▸ ASSIGNMENT
With both ends included, repeat exactly the lines of the entries below from the one containing "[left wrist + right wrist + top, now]" down to the one containing "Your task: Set", and no others.

Items from a dataset
··········

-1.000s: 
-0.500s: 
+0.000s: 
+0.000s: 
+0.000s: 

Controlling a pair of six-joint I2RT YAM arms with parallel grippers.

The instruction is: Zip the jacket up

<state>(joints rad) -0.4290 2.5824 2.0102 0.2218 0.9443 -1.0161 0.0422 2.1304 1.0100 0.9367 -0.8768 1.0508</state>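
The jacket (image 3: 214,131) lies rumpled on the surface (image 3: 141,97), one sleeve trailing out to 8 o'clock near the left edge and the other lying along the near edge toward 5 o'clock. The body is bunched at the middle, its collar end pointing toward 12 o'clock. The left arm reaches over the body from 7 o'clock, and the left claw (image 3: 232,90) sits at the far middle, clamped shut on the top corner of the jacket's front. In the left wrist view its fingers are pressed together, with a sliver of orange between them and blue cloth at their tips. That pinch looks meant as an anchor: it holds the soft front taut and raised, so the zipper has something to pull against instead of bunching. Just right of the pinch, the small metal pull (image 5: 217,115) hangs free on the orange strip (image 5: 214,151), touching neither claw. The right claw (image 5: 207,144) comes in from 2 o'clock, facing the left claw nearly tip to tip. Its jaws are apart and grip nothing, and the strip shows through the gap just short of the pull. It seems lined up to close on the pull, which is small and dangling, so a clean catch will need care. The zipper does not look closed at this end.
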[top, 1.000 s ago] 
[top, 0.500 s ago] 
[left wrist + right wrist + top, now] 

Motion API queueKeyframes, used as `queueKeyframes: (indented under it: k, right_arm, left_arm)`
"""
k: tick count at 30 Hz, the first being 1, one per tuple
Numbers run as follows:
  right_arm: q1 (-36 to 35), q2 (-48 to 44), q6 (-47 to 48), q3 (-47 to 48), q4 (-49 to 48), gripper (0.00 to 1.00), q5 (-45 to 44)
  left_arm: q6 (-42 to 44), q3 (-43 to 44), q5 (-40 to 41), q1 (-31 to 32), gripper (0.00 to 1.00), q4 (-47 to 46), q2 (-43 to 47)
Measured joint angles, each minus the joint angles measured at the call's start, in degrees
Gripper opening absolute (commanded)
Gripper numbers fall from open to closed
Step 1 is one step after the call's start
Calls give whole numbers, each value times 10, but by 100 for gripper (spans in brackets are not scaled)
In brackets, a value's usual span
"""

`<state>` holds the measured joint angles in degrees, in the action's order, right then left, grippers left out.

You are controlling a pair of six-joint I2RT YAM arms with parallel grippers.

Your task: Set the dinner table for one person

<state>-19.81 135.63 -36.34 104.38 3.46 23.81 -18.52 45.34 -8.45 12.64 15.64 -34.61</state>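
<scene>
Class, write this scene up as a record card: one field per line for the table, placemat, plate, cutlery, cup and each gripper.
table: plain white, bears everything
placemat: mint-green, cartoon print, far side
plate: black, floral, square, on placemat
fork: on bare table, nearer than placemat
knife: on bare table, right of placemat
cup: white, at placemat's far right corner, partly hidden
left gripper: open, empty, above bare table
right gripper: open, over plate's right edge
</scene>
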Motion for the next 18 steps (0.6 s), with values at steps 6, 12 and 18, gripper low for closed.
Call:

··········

▸ SOLUTION TO THIS EXERCISE
[left wrist + right wrist + top, now] 

Motion API queueKeyframes, used as `queueKeyframes: (indented under it: k, right_arm, left_arm)`
"""
k: tick count at 30 Hz, the first being 1, one per tuple
Numbers run as follows:
  right_arm: q1 (-36 to 35), q2 (-48 to 44), q6 (-47 to 48), q3 (-47 to 48), q4 (-49 to 48), gripper (0.00 to 1.00), q5 (-45 to 44)
  left_arm: q6 (-42 to 44), q3 (-43 to 44), q5 (-40 to 41), q1 (-31 to 32), gripper (0.00 to 1.00), q4 (-47 to 46), q2 (-43 to 47)
Measured joint angles, each minus the joint angles measured at the call's start, in degrees
Gripper opening absolute (commanded)
Gripper numbers fall from open to closed
Step 1 is one step after the call's start
Calls give whole numbers, each value times 10, but by 100 for gripper (spans in brackets are not scaled)
In brackets, a value's usual span
"""

`<state>` holds the measured joint angles in degrees, in the action's order, right then left, grippers left out.

You are controlling a pair of six-joint I2RT YAM arms with parallel grippers.

Your task: Set the dinner table for one person

Nothing more remains to be added to the answer.